#### GIVEN INFORMATION:

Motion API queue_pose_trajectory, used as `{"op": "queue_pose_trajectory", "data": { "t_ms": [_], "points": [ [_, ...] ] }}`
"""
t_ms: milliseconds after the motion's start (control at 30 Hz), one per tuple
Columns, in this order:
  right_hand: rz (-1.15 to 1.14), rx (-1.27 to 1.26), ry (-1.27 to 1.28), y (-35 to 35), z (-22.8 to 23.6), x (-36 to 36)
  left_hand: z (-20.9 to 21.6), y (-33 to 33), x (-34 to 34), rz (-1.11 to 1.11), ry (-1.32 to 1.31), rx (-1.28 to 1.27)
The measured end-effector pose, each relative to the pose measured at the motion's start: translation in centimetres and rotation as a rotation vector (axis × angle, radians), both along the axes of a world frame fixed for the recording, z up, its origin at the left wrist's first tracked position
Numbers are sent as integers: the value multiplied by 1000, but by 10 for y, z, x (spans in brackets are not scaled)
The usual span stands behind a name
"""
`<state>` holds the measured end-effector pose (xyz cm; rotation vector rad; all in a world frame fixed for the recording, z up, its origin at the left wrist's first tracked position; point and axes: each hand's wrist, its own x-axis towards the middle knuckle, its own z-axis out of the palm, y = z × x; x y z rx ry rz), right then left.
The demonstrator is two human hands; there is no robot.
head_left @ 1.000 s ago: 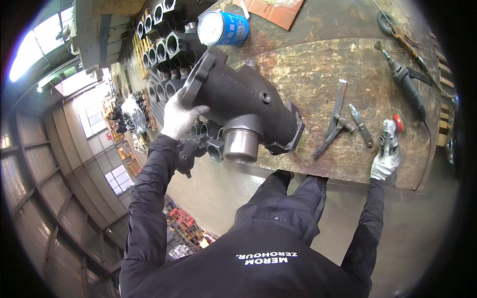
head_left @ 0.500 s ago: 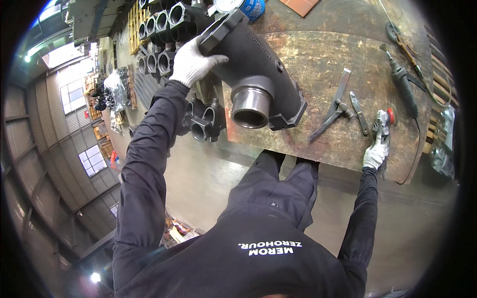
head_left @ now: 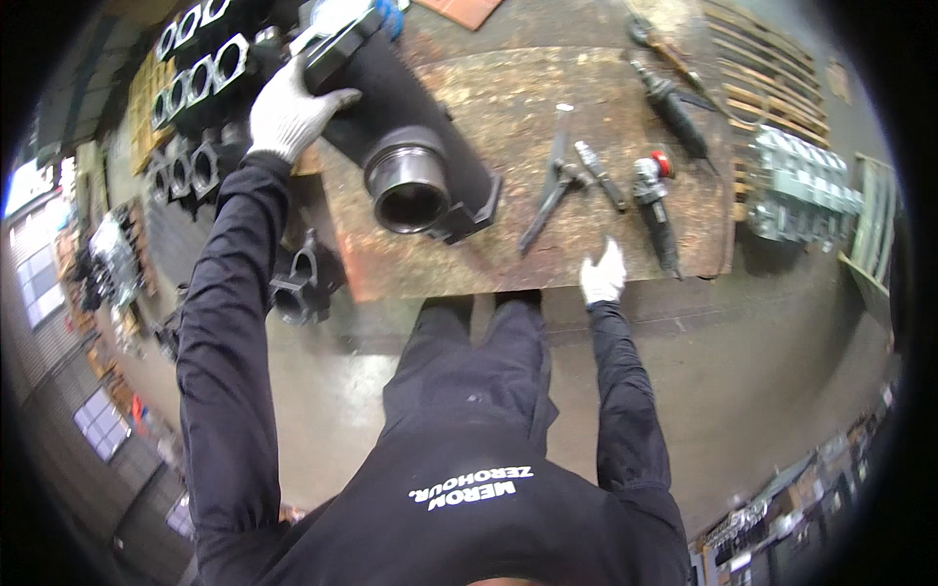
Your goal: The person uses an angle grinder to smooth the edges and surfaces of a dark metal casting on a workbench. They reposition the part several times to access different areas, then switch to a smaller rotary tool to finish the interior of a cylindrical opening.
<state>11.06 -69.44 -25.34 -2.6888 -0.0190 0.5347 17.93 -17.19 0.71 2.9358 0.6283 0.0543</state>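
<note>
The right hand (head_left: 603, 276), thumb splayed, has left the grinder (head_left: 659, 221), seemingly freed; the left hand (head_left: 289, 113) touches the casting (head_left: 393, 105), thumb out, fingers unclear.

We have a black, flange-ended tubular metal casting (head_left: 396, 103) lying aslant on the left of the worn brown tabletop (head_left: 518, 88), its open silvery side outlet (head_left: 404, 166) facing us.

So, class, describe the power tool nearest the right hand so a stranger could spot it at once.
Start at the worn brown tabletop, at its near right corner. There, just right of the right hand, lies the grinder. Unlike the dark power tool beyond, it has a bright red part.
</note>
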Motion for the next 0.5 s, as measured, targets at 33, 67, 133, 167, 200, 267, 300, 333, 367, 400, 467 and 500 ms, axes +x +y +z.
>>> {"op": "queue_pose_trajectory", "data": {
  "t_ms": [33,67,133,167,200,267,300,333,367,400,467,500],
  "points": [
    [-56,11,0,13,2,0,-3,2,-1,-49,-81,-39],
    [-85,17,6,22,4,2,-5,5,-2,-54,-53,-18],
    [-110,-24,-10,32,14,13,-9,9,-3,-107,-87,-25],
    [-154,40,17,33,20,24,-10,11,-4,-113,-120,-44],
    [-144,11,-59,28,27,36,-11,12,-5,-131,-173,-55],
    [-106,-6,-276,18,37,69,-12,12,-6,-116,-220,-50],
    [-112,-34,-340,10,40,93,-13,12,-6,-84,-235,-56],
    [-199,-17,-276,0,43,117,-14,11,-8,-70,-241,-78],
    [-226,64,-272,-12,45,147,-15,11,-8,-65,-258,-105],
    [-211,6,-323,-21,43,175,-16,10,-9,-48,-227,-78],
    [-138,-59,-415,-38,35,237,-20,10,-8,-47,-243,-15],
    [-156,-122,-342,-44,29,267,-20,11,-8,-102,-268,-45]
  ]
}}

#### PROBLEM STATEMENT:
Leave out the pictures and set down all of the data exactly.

#### ANSWER TO THE EXERCISE:
Motion API queue_pose_trajectory, used as `{"op": "queue_pose_trajectory", "data": { "t_ms": [_], "points": [ [_, ...] ] }}`
"""
t_ms: milliseconds after the motion's start (control at 30 Hz), one per tuple
Columns, in this order:
  right_hand: rz (-1.15 to 1.14), rx (-1.27 to 1.26), ry (-1.27 to 1.28), y (-35 to 35), z (-22.8 to 23.6), x (-36 to 36)
  left_hand: z (-20.9 to 21.6), y (-33 to 33), x (-34 to 34), rz (-1.11 to 1.11), ry (-1.32 to 1.31), rx (-1.28 to 1.27)
The measured end-effector pose, each relative to the pose measured at the motion's start: translation in centimetres and rotation as a rotation vector (axis × angle, radians), both along the axes of a world frame fixed for the recording, z up, its origin at the left wrist's first tracked position
Numbers are sent as integers: the value multiplied by 1000, but by 10 for y, z, x (spans in brackets are not scaled)
The usual span stands behind a name
"""
`<state>` holds the measured end-effector pose (xyz cm; rotation vector rad; all in a world frame fixed for the recording, z up, its origin at the left wrist's first tracked position; point and axes: each hand's wrist, its own x-axis towards the middle knuckle, its own z-axis out of the palm, y = z × x; x y z rx ry rz), right then left.
The demonstrator is two human hands; there is no robot.
head_left @ 1.000 s ago: 
head_left @ 0.500 s ago: 
head_left @ now: 
Your goal: The person uses an angle grinder to smooth the edges and surfaces of a dark metal casting on a workbench. They reposition the part several times to access different areas, then switch to a smaller rotary tool to finish the interior of a cylindrical opening.
<state>11.06 -69.44 -25.34 -2.6888 -0.0190 0.5347 17.93 -17.19 0.71 2.9358 0.6283 0.0543</state>
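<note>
The right hand (head_left: 603, 276), thumb splayed, has left the grinder (head_left: 659, 221), seemingly freed; the left hand (head_left: 289, 113) touches the casting (head_left: 393, 105), thumb out, fingers unclear.

We have a black, flange-ended tubular metal casting (head_left: 396, 103) lying aslant on the left of the worn brown tabletop (head_left: 518, 88), its open silvery side outlet (head_left: 404, 166) facing us.

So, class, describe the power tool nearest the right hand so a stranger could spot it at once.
Start at the worn brown tabletop, at its near right corner. There, just right of the right hand, lies the grinder. Unlike the dark power tool beyond, it has a bright red part.
</note>
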Motion for the next 0.5 s, as measured, targets at 33, 67, 133, 167, 200, 267, 300, 333, 367, 400, 467 and 500 ms, axes +x +y +z.
>>> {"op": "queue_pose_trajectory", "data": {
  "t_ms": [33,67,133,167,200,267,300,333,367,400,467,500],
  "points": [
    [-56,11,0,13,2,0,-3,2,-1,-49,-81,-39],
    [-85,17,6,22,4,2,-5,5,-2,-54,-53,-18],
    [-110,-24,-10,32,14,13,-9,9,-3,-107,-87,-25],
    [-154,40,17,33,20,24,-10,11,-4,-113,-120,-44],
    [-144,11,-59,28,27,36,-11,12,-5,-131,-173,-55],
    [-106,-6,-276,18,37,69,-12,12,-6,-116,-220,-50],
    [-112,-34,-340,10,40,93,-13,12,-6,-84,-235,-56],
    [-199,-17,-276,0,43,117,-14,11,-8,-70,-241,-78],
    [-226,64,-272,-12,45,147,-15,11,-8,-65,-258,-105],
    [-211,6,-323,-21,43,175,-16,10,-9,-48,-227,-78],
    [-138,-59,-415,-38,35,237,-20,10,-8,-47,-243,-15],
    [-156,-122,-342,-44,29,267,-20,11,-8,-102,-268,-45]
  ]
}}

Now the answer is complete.